I kid you not, I have never, in all my days, seen and heard a commotion like what happened on the eve of 2020.
The kids and I wandered over to the local grocery store to get some treats for a little in-home celebration. The lines were long and there was a huge display of fireworks near the check out stand. Noted, but not really. By the time we started walking to dinner, people were out lighting those fireworks on every median, patch of park grass, and just right on the sidewalk where we were walking. It was slightly disorienting and maybe slightly dangerous, but never mind, we made it to dinner at Osteria 1 with all limbs in tact. Dinner was good, though not exceptional, and we were practically falling asleep in our pasta by the end. We took an Uber home and the driver admitted to a crazy fascination with fireworks in Berlin. At the stroke of midnight the explosions started in earnest. Our windows were rattling and I swear it felt like we were under siege. This went on... and on... and on. Miraculously we managed to go back to sleep, despite the jangled nerves.
The next morning, I saw spent firework casings on the sidewalk directly under our windows. Well, there and everywhere else that was a flat surface. 2020 was off to a banging start!
New Years Day
We knew most things would be closed on the holiday, so we set off for sights that weren't restricted to specific days or hours. Our first stop was the Holocaust Memorial, technically The Memorial to the Murdered Jews of Europe. I had been wanting to see this in person for a long time and it was cold and dark and confining, and yet not as moving as I expected. It wasn't until a few days later that we went to the museum underneath the stelae (the concrete coffin-like structures), which provides an incredibly heart wrenching account of the Holocaust. I don't think you can feel the gravity of the horrors by just wandering through the above ground portion of the memorial, so I highly recommend spending at least an hour at the museum with an audio guide.
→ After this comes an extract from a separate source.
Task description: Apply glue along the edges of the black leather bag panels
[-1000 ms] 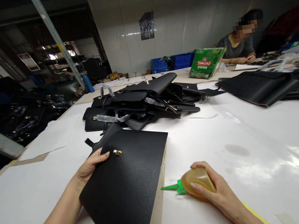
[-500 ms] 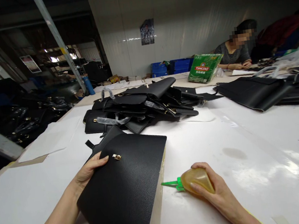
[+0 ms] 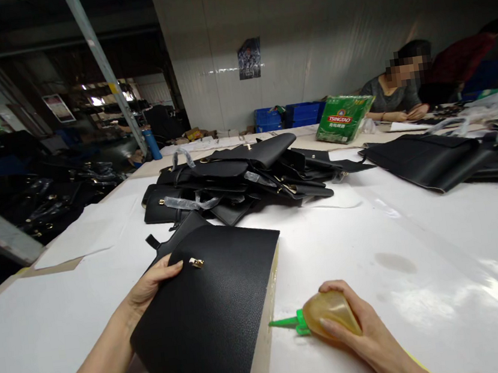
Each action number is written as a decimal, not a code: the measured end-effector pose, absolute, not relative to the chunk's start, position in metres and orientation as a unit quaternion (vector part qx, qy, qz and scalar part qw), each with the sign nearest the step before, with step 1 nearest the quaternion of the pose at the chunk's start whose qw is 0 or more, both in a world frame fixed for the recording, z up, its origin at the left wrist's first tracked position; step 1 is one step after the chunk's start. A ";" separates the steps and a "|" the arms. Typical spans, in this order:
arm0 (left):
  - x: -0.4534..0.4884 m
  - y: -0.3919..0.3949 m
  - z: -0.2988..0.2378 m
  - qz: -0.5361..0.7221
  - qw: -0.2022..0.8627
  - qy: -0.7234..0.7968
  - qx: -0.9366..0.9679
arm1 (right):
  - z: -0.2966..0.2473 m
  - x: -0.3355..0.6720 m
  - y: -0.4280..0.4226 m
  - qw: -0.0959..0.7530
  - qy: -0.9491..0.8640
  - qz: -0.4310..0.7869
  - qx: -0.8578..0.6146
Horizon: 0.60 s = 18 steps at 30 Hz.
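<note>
A black leather bag panel (image 3: pixel 211 318) with a small gold clasp (image 3: pixel 196 262) lies tilted on the white table (image 3: pixel 419 238) in front of me. My left hand (image 3: pixel 150 286) grips its left edge, thumb on top beside the clasp. My right hand (image 3: pixel 362 333) is wrapped round an amber glue bottle (image 3: pixel 330 312). The bottle's green nozzle (image 3: pixel 286 323) points left and almost touches the panel's pale right edge.
A heap of black bag parts (image 3: pixel 238 175) lies mid-table, more black panels (image 3: pixel 427 158) at the right. A green Tsingtao pack (image 3: pixel 343 117) stands at the far edge. A seated person (image 3: pixel 394 96) works at the back right. A slanted metal post (image 3: pixel 105 68) rises at the left.
The glue bottle and my right hand have dropped slightly toward me, with the nozzle nearer the panel's edge. My left hand keeps its hold. The view has shifted a little.
</note>
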<state>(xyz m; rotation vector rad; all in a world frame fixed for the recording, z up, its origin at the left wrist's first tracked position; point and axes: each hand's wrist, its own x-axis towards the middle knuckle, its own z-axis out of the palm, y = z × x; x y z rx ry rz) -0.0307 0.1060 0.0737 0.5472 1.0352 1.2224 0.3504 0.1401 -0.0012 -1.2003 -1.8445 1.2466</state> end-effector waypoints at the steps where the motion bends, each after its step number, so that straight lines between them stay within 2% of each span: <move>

The Holocaust Memorial is a block from the Brandenburg Gate and the park in front of the Reichstag Building, both of which were recovering from the night before. The gate was blockaded with temporary structures, so we didn't get a full unobstructed view until a few days later. But we really enjoyed walking around the area and wandering down to the Spree River to see all of the government buildings from the outside. We kept walking and found ourselves on the other side of the river at the Boros Gallery, which has an incredible history. Unfortunately I didn't book a tour early enough, so I will have to check it out in the spring. We loved all the graffiti outside the gallery and seeing the giant bullet holes that remain in the building from the war.
We had a late lunch in the lobby of the Hotel Aldon. The original Hotel Adlon was one of the most famous hotels in Europe, but it was mostly destroyed in the war. The new building design was inspired by the original and we enjoyed the opulence and a break from the cold.
My husband does not run a tight ship when traveling, unlike me. I like to get up and get on the local time schedule immediately. He thoughtfully kept letting us sleep in and man, did we ever have a disastrous time with jet lag. Our days would start at 11am and then no one could sleep at night. This went on for days, until I took the kids to Prague for a few days and pulled it together.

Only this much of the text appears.